Last week we had the big appointment, the next step in the Autism assessment. As you would expect we still do not really have any answers. The paediatrician took me and my husband into one room whilst two speech and language therapists went into another room to play with our little Sensory Seeker. It was checked several times that we were clear and okay with the fact that they would be video recording his behaviour.
At the beginning of the Autism assessment it was made clear what we and they hoped would come out of the appointment. I was clear in the fact that I believe him to have high functioning Autism and would like a diagnosis if that were the case; and if not to discover what it was.

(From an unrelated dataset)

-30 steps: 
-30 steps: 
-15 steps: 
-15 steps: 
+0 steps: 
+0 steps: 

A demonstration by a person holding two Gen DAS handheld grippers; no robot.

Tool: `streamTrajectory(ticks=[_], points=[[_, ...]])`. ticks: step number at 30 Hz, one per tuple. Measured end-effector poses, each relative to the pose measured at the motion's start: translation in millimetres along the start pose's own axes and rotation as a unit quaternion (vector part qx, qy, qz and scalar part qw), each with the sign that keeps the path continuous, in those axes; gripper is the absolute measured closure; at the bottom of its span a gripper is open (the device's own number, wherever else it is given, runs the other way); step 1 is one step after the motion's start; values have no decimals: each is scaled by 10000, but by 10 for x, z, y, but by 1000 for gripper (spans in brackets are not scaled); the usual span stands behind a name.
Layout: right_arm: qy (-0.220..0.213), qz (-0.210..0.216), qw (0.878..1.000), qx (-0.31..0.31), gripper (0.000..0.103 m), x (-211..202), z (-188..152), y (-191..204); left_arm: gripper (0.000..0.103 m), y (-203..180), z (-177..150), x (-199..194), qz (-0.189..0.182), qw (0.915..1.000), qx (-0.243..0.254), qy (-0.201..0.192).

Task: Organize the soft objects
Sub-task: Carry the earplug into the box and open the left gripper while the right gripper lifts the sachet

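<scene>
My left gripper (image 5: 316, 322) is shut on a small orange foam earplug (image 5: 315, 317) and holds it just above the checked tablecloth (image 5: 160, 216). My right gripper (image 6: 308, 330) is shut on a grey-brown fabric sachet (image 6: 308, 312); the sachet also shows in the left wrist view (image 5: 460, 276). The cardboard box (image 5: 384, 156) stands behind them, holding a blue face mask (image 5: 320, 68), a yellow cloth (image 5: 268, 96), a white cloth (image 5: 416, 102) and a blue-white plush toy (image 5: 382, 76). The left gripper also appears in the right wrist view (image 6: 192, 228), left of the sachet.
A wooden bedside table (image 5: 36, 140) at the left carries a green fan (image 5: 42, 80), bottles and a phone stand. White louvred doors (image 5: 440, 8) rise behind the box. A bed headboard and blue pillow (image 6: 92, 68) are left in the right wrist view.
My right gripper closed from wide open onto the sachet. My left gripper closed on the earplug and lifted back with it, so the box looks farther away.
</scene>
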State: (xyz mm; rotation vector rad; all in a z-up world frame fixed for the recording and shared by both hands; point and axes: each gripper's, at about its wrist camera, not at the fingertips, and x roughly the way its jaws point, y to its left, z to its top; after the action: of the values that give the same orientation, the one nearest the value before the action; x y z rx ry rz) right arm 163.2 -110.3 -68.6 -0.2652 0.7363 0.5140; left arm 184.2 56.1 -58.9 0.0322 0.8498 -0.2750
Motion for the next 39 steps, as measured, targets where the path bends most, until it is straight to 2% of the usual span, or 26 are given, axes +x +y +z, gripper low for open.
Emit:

Autism Assessment – Pregnancy, Birth and the First 2 years
During the Autism assessment the paediatrician asked a lot of questions about the pregnancy and first two years of his life. It makes me feel pretty bad because it is all a bit of a blur and to be honest he cried a lot, I found it hard to play with him (he still has limited attention span), and can’t really remember much mother-baby communication (apart from a smacking of his lips kind of clucking sound when he wanted feeding).
The paediatrician could not have been lovelier for the duration of the Autism assessment, asking how I’d coped with 4 boys (especially since I had been breastfeeding both of the youngest 2 at the same time). I did remember how empowered I had felt when our little Sensory Seeker was a baby, especially when I did not give up and let people tell me that my breastfeeding was the cause of his weight loss.
She reassured us me that his behaviour was not down to parenting, and nor did she believe that he was suffering from a developmental delay (although I’m sure I would prefer this to be the case so he could catch up I just know it not to be true). That they had enough experience to be unpick the complicated nature of his behaviour and see which boxes he ticks, and categories he falls into. That actually, mainly due to his language developmental delay, he may end up diagnosed as something now, and then a few more years down the line reassessed and re-diagnosed. That the important thing was to establish what help would suit him best right now. The thing is I know this Autism assessment will question his imaginative play and language delay coupled with just how bright he can be – which conflicts an Autism and Aspergers diagnosis. He may still remain undiagnosed.
Autism Assessment – Different view points
There’s always a worry that people do not see what we see – and I am sure I can say we here and it’s not just me. So it was reassuring that at the end she went and spoke to the language therapists, who took part in the Autism assessment, they described him (and the way he plays) exactly as we just had. What that all means I do not know.
I know the paediatrician has arranged a meeting with the school next month – so there will not be any answers until after then. But things are coming along well. His one to one support is looking after him well, and I can see he is popular among some of the children. I saw a couple of boys doing this special ‘tickle’ thing our boy does yesterday to him.
Every morning we go in and we look at his visual book together. His one to one shows him the picture of what he is going to do and then he finds it in his book and puts it on the next page, then the next picture, then the next – until he can see what he is doing for the whole day. His one to one has copies of the pictures and together they pin them to a wall in the book corner. As the day goes on, and the activities are done, she takes them away. This means he can see what is left to come, and sort of a judge of how much of the day is left. I take the book home and we can then ‘discuss’ what he has done at home. I’m finding he is getting more and more patient with it all, a clear sign his attention span is developing too.